→ **Your objective**: Write how many lines in the records below include the string "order". No other text should be given.

===== Input records =====

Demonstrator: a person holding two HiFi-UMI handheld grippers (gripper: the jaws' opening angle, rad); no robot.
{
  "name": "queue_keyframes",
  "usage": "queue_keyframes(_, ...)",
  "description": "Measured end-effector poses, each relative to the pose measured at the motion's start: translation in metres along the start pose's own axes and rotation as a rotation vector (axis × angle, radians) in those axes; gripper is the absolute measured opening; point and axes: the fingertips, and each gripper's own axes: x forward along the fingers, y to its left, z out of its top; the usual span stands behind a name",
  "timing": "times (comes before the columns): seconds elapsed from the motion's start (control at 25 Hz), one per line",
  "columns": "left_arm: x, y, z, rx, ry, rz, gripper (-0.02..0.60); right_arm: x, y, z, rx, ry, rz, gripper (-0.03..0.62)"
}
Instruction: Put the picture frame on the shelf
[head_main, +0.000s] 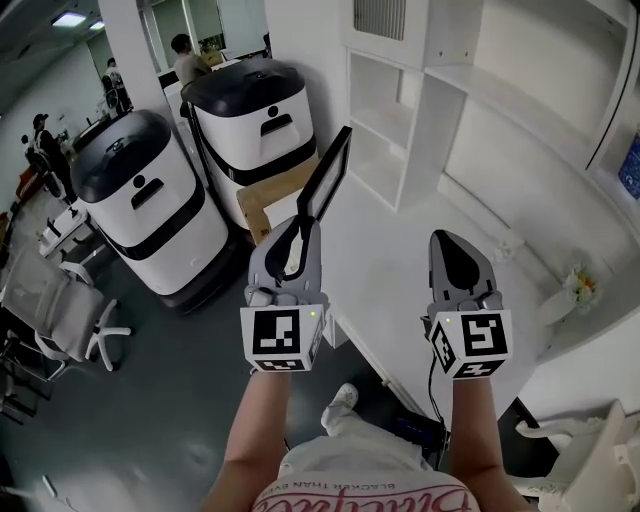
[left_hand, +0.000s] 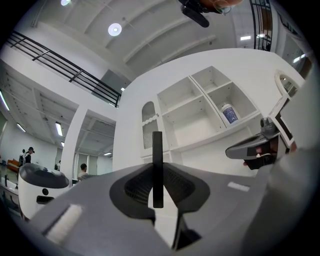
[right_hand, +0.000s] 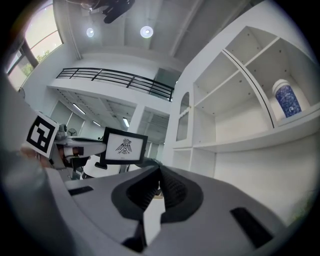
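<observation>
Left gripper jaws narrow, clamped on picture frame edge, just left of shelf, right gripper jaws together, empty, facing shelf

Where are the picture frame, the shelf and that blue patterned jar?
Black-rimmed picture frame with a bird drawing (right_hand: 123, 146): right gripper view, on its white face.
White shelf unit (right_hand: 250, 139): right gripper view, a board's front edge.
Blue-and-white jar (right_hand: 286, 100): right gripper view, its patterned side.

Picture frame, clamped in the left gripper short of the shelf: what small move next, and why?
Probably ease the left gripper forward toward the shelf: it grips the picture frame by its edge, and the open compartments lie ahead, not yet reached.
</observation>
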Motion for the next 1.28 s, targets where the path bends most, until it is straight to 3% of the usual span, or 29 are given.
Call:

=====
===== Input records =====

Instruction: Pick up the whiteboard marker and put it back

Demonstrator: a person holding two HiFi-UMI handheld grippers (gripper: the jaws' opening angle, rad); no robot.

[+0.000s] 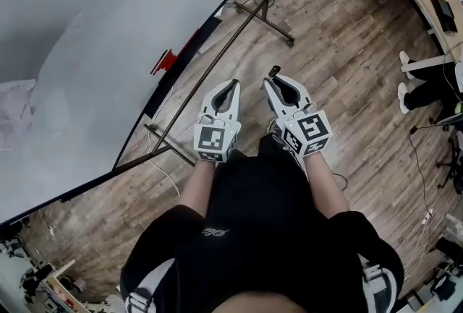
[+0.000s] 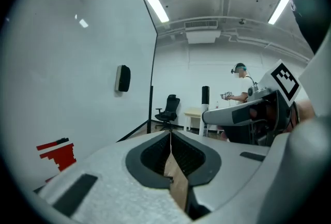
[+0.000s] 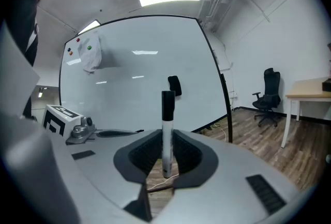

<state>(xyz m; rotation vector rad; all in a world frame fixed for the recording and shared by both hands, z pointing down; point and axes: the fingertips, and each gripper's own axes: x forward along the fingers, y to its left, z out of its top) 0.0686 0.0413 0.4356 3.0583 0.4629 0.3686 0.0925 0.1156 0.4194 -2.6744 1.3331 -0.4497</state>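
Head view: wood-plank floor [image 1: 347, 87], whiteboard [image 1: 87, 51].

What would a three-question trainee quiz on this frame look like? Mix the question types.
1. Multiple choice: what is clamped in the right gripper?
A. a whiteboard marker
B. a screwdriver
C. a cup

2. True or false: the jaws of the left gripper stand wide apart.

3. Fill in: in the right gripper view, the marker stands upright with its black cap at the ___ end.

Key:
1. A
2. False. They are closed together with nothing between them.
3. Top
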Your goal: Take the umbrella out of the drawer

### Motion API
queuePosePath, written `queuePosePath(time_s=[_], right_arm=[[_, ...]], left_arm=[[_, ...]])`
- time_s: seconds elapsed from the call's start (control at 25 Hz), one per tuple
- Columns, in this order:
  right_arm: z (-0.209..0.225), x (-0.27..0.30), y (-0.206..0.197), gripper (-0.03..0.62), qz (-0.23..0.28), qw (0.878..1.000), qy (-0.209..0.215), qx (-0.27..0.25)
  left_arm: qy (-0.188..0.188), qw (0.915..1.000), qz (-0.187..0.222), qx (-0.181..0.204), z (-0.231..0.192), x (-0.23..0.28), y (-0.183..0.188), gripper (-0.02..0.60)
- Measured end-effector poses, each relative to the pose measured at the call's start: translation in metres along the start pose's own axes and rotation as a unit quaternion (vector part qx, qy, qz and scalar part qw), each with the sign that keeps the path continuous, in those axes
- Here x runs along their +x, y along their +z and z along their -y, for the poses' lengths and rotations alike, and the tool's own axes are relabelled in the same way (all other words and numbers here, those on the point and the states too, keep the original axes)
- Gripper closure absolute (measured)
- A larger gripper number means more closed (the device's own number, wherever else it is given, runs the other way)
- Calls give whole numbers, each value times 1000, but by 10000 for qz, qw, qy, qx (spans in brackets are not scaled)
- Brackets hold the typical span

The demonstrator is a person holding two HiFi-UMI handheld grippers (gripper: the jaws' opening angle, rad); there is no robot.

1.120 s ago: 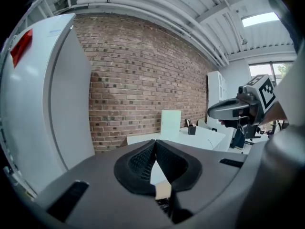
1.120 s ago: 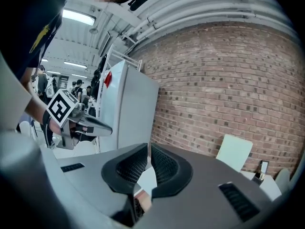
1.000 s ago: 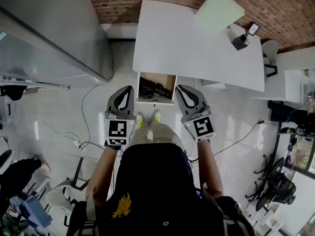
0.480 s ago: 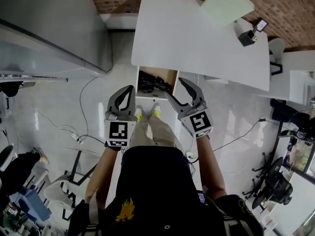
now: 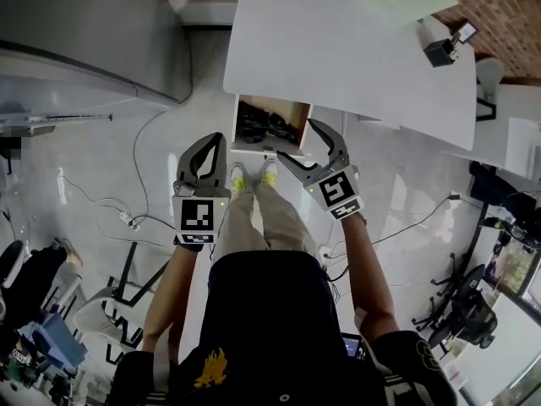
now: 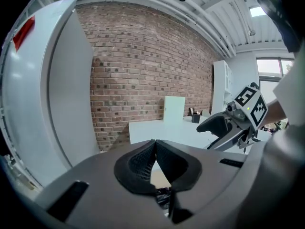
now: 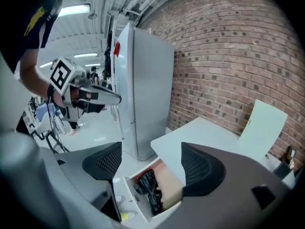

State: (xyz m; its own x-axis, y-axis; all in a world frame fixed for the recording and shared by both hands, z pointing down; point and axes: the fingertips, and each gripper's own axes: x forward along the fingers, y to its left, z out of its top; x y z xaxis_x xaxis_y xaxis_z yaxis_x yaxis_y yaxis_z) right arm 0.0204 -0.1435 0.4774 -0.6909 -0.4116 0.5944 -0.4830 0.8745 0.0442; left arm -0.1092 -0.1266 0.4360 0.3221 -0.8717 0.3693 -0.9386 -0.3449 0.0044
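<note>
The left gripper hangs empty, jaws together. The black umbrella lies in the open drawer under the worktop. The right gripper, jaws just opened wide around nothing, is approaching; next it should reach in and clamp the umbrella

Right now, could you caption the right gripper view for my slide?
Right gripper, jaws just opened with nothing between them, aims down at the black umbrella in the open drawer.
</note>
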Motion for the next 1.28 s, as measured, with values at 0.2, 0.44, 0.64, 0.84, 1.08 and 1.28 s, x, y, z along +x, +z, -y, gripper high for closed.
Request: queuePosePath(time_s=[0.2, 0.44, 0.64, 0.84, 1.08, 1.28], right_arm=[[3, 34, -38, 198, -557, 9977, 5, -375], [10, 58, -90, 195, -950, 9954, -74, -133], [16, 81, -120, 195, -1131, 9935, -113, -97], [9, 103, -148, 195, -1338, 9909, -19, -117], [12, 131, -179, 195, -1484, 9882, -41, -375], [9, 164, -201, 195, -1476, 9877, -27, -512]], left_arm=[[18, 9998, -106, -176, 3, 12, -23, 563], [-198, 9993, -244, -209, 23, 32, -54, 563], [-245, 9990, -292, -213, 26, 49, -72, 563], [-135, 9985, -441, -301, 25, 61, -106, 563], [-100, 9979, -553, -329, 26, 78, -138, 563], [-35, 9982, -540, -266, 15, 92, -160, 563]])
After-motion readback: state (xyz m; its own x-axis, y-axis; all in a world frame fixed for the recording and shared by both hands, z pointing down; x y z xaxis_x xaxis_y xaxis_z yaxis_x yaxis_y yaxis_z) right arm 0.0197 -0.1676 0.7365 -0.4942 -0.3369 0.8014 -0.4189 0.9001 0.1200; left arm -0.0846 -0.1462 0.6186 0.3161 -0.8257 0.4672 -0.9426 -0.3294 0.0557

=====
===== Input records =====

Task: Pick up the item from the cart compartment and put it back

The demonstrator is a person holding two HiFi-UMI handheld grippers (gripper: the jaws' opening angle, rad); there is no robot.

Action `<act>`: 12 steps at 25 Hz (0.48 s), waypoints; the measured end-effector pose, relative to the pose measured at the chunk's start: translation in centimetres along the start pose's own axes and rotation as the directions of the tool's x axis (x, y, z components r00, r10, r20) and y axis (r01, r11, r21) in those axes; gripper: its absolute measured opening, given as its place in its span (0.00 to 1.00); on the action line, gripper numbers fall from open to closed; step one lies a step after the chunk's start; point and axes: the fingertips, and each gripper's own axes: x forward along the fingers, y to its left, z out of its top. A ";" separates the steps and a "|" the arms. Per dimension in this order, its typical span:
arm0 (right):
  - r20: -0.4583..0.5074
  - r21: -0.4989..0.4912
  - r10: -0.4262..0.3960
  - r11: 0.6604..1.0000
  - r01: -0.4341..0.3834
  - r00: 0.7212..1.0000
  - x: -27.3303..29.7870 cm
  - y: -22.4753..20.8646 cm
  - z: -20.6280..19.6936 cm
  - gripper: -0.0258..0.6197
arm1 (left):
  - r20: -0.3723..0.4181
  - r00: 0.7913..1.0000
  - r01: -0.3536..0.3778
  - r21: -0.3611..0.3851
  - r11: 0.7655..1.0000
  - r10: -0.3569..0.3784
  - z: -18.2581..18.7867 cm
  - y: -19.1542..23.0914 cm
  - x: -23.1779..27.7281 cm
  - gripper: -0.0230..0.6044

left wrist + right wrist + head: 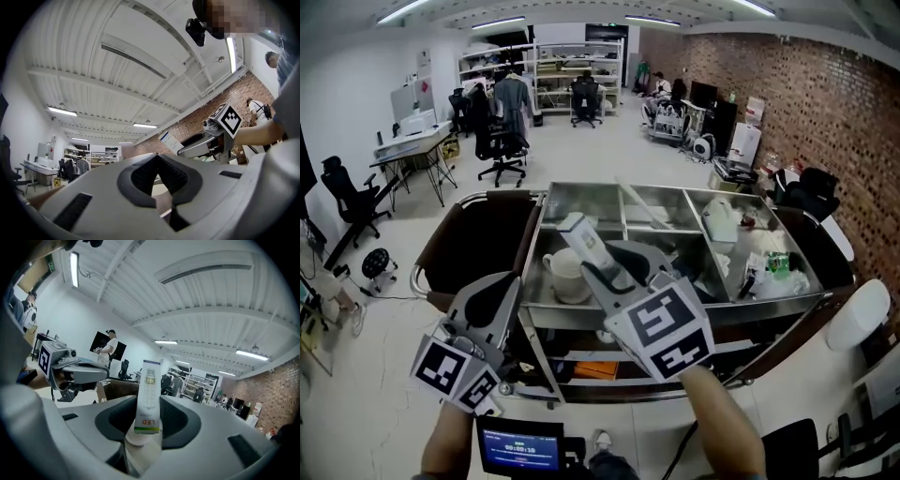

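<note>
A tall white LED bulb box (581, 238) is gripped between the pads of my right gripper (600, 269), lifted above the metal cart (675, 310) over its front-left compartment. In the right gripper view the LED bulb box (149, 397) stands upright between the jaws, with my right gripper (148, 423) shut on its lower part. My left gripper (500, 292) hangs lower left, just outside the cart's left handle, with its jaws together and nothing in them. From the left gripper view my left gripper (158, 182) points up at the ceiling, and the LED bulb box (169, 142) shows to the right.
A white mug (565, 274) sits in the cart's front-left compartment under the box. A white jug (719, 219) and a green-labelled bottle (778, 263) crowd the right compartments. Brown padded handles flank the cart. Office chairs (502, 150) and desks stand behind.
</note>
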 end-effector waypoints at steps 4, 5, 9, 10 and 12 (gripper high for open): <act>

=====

→ **Solution below**: 2